Saint of the streets

Story Sue Williams

ImageThrough his love of the land, Father Chris Riley is giving city street kids a second chance at life when many people wouldn't give them a second thought.

Some of them are violent. Most have been addicted to hard drugs. A number have been terrorising our cities as brutal gang members. Many steal. At least one has been convicted of murder. Yet for Father Chris Riley, the man who's become known throughout the country as the patron saint of kids, they're all children who deserve a second chance. And, together with the help of Australians living well beyond the fringes of our cities, he's determined to give them one.
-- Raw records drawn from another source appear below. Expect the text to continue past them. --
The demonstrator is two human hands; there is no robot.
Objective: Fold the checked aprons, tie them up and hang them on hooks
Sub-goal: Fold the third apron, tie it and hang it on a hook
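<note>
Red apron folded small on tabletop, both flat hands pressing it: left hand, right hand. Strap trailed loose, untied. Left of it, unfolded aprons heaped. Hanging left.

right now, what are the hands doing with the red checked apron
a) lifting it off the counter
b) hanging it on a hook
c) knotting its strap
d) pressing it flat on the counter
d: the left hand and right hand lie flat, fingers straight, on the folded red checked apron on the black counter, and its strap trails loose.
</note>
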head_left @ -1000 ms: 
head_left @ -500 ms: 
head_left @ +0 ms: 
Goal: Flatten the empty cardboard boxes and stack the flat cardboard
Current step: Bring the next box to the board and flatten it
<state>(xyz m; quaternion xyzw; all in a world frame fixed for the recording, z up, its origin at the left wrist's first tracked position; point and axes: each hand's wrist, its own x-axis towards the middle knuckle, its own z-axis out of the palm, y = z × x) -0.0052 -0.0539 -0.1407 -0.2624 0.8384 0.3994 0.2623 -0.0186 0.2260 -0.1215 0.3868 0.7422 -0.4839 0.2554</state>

For Father Chris is a country boy, and he believes firmly in the regenerative power of the land to help children whose lives have been shattered by abusive parents, drugs and alcohol, violence, uncaring families and cruelty - and often a combination of all six. "To look after these kids properly, you have to take them well away from the big cities," says Father Chris. "Take them away from all the temptations of crime, from the influence of rotten parents or abusive families, from the lure of drugs and drink. You have to take them to a safe, clean and caring environment, and then you work together on healing the past, and preparing for the future."

Father Chris, 48, started on his mission to help kids 30 years ago. When working in Sydney as a newly qualified teacher, he started roaming the streets of the city at night. He was shocked by what he found. Hundreds of boys and girls, some as young as 12, were eking out a miserable living on the streets, mostly having been kicked out by their parents or fleeing from abuse at home. He started taking out food with him and, after the shocking revelations of the 1989 Burdekin Report that talked of up to 25,000 children in Australia being homeless, he gradually began a whole organisation dedicated to helping the nation's street kids.

ImageToday, he runs Youth Off The Streets (Youth), a vast $8 million charitable organisation mostly funded by private donations, which operates more than 20 projects in NSW, Victoria and Queensland. He hopes to expand soon into the rest of Australia. The linchpin of Youth are the farms he's set up in country areas, where youngsters live together under supervision, learning living skills as well as helping out around the place. In the case of the farms around NSW's southern highlands, they all go to a specially set up school nearby, while other kids will take lessons at nearby TAFEs or local schools.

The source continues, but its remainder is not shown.